Pierre Fénichel Trio
Breitenfeld
Pierre Fénichel (b), Alain Soler (g), Cédrick Bec (dms)
Label / Distribution : Durance/Orkhêstra
Breitenfeld… A part quelques initiés, le nom ne parlera à personne. Les lunettes à grosse monture — que ne renierait aucun hipster — et qui ornent la pochette, non plus. A peine une indication, lorsqu’on se plonge dans l’écoute des premières notes du trio de Pierre Fénichel où sur « Forty Days » la guitare d’Alain Soler laisse échapper quelques sons ascétiques et traînants : il s’agit de lunettes qui étaient à la mode dans les années 50-60, à l’époque dorée du quartet de Brubeck, qui signe la plupart des titres de cet album.
Mais Breitenfeld, qui était-ce ? Un musicien taiseux et discret, qui avait le silence et la pureté du timbre pour amis - et des lunettes d’écaille : Paul Desmond. Le saxophoniste qui avait changé de patronyme « parce que le sien sonnait trop irlandais », trace supplémentaire d’un humour fait d’autodérision.
Fénichel se joint à la batterie très sensible de Cédrick Bec dans cette triplette de Sudistes qui compte avec Soler deux membres du trio BIS, un gage d’élégance que n’aurait pas renié Desmond. Le disque paru sur le label Durance, où le contrebassiste avait notamment enregistré The Alppalachians avec Raphaël Imbert, s’attache à rendre hommage au saxophoniste sans une once d’alto. On pensera, dans la période récente, au Spring Rain de Samuel Blaser autour de Jimmy Giuffre sans un gramme de clarinette. Ici, la stratégie d’évitement permet avant tout de mettre en lumière la grande complexité rythmique des morceaux du quartet de Brubeck, et le rôle de mélodiste qu’y tenait Desmond. Sur le magnifique « The City is Crying », que l’on retrouve sur le méconnu Jazz Impressions of Japan du quartet, la contrebasse tient ce rôle très mélodique, pendant que la guitare de Soler reste le garant d’une certaine limpidité du son mâtinée d’un goût évident pour le blues (« Summer Song »).

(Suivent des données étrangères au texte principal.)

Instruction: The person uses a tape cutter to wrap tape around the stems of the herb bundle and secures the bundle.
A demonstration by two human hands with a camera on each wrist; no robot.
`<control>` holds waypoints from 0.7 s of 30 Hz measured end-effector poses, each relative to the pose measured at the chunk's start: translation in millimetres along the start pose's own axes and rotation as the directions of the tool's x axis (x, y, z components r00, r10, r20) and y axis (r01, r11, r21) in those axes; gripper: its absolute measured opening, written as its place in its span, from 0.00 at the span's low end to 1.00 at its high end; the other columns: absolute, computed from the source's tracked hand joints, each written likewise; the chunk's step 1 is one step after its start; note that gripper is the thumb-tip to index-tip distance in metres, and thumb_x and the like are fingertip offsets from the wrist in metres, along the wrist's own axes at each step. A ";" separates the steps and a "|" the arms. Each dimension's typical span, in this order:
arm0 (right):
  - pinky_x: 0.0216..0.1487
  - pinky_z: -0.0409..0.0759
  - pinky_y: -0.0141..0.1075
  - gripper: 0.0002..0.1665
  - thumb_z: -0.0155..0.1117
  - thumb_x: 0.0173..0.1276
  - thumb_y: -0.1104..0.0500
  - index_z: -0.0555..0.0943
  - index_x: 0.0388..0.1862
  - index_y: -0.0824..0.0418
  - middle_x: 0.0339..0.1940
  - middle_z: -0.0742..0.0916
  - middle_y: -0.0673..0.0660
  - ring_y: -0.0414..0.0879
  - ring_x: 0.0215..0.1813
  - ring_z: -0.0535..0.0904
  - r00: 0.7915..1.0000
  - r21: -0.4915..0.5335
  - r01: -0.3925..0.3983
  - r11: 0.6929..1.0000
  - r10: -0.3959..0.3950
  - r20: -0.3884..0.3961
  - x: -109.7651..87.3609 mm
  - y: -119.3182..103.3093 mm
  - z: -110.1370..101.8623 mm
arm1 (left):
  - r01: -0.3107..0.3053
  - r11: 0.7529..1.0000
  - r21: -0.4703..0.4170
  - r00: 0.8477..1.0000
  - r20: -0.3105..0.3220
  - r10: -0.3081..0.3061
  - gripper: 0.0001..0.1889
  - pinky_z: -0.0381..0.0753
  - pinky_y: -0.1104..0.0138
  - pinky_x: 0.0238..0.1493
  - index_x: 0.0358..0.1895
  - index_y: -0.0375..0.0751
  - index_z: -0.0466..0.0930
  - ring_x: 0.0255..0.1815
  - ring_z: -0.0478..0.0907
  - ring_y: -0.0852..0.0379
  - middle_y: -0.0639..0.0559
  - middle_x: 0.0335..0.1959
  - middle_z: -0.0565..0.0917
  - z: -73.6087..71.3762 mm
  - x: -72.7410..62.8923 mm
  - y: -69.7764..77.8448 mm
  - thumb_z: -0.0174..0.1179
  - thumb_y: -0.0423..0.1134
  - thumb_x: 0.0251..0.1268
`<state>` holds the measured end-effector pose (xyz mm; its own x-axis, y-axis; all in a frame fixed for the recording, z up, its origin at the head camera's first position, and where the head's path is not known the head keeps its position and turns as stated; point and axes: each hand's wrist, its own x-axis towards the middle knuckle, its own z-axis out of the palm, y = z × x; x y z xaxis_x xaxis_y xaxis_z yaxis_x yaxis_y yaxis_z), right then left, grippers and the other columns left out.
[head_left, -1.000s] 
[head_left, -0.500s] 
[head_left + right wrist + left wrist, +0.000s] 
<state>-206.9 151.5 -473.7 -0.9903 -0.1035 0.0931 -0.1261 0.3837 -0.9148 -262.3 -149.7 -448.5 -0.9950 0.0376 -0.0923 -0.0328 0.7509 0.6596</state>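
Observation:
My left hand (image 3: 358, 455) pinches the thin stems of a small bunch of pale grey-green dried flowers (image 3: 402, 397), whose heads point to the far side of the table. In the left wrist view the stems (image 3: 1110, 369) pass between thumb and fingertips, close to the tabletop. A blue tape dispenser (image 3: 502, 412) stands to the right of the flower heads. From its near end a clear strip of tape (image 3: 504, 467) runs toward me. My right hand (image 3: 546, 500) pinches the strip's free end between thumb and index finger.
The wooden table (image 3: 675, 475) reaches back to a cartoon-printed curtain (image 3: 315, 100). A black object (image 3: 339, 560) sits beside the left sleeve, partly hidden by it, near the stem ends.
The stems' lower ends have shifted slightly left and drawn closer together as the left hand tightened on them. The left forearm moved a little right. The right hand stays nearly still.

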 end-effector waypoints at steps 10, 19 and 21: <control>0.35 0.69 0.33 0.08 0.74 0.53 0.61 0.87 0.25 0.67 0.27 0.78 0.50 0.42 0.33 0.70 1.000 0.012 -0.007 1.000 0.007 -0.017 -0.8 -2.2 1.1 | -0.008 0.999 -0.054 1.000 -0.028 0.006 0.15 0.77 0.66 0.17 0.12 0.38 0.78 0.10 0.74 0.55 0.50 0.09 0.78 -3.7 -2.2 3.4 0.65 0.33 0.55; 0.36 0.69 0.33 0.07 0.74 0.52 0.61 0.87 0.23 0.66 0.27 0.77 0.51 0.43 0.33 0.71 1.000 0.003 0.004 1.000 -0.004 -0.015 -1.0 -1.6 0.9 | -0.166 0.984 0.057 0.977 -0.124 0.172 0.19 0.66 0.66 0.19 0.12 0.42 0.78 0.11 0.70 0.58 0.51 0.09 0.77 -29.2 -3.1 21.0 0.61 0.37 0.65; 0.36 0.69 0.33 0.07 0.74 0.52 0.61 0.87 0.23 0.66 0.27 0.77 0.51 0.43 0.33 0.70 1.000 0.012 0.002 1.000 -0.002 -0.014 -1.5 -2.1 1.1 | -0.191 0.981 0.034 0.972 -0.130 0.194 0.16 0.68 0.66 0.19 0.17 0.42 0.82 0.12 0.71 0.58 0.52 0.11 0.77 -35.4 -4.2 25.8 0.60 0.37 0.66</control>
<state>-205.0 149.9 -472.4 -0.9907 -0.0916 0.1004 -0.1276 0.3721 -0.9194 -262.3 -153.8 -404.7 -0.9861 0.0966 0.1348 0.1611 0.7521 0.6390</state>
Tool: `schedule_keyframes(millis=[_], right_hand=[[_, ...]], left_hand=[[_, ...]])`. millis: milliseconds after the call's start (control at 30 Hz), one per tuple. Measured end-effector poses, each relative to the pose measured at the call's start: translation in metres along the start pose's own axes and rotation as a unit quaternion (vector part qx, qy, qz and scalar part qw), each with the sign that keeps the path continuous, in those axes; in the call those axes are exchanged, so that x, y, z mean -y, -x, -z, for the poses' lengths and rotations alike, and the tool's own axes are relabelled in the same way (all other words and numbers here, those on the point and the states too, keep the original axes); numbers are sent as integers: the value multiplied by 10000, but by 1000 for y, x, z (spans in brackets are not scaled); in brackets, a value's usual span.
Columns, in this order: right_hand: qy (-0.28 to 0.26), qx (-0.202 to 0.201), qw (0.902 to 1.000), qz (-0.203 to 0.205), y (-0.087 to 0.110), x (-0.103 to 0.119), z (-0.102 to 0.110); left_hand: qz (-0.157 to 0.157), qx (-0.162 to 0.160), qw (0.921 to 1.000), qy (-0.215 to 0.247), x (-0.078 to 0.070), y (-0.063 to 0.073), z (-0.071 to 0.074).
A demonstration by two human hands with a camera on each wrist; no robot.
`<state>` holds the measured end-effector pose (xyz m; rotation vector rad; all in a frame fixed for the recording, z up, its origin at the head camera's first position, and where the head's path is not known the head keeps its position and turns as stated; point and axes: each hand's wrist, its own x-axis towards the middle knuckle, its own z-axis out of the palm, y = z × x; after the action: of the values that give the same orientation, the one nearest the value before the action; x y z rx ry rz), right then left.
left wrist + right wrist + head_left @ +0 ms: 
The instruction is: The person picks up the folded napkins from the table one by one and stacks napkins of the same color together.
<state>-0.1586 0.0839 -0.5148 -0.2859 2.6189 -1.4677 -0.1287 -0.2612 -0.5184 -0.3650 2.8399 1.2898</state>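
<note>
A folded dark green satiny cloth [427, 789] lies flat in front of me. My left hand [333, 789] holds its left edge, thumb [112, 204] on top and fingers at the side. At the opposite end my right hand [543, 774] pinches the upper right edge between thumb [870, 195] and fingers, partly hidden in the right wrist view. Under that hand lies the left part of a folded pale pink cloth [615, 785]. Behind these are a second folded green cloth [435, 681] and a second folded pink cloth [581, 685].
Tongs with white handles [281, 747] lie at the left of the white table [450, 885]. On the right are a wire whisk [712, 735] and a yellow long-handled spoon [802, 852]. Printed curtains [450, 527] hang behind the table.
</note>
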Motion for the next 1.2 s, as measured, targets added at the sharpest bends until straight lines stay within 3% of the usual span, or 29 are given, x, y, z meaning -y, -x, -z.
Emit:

Le fait que le disque fasse la part belle à l’album japonisant du quartet de Brubeck (il y a également « Fujiyama », où la contrebasse est remarquable) n’est pas involontaire, Fénichel l’explique avec une grande clarté dans ses notes de pochette en forme de mise en contexte musicologique. Il rend grâce à la rareté du geste et à la précision du musicien, une direction amplifiée par le choix délibéré de morceaux moins célèbres — il n’y a pas « Take Five », le succès de Desmond, mais il y a son « Emily », gentiment cajoleur où le feu bout sous la glace…
La douceur et à la poésie qui environne chaque instant de cet album est un bel hommage à Paul Emil Breitenfeld. Un Desmond sans filtre.